GIVEN DATA:

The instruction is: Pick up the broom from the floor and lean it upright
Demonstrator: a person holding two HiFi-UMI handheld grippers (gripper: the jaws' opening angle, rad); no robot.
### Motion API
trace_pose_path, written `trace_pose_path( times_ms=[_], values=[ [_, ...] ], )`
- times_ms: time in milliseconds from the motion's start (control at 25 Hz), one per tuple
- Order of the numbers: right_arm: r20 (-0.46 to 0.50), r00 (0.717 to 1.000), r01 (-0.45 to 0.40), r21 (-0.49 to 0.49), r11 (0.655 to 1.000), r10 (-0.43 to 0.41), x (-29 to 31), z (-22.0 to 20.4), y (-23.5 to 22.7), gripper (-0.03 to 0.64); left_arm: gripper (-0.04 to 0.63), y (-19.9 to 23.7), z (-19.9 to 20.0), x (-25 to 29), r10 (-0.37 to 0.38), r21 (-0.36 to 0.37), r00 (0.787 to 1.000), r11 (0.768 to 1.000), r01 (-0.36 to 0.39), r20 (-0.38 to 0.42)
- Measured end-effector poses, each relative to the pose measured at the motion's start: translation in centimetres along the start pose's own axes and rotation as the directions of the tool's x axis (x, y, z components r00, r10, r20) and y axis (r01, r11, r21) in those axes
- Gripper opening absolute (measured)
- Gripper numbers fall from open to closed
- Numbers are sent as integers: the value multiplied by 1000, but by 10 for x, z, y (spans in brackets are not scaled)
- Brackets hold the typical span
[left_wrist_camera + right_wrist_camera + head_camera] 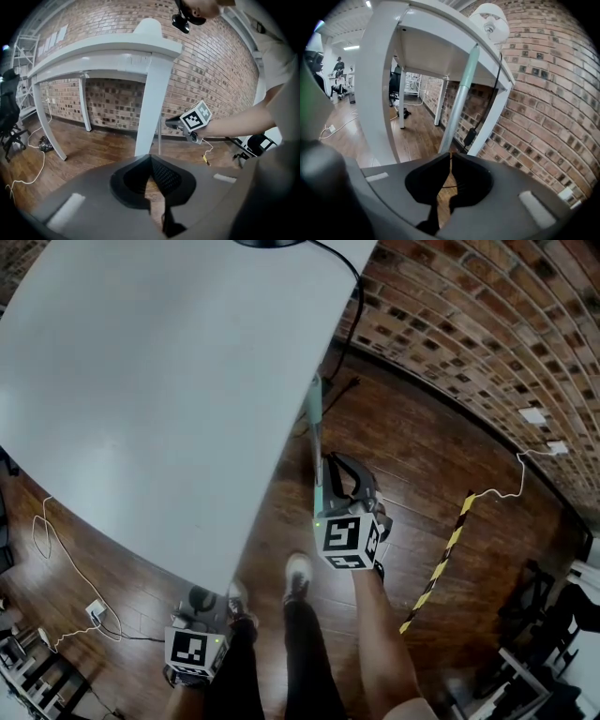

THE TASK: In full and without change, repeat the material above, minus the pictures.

ANSWER BELOW:
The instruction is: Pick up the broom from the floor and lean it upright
Demonstrator: a person holding two HiFi-UMI handheld grippers (gripper: the jaws' opening angle, rad); no robot.
### Motion API
trace_pose_path, written `trace_pose_path( times_ms=[_], values=[ [_, ...] ], )`
- times_ms: time in milliseconds from the motion's start (control at 25 Hz), one per tuple
- Order of the numbers: right_arm: r20 (-0.46 to 0.50), r00 (0.717 to 1.000), r01 (-0.45 to 0.40), r21 (-0.49 to 0.49), r11 (0.655 to 1.000), r10 (-0.43 to 0.41), x (-29 to 31), z (-22.0 to 20.4), y (-23.5 to 22.7), gripper (-0.03 to 0.64); left_arm: gripper (-0.04 to 0.63), y (-19.9 to 23.7), z (-19.9 to 20.0), x (-25 to 29), r10 (-0.37 to 0.38), r21 (-0.36 to 0.37), r00 (0.787 to 1.000), r11 (0.768 to 1.000), r01 (-0.36 to 0.39), r20 (-0.38 to 0.42)
- Measured end-effector poses, each relative to the pose measured at the motion's start: translation in centimetres along the start pose's own axes and rotation as the directions of the tool's x axis (x, y, z components r00, r10, r20) and y axis (r01, r11, r21) in those axes
- Gripper opening absolute (measured)
- Gripper numbers fall from open to closed
- Numbers are sent as integers: the value multiplied by 1000, but by 10 for x, z, y (spans in brackets are not scaled)
- Brackets hold the typical span
[left_wrist_camera + right_wrist_camera + head_camera] 

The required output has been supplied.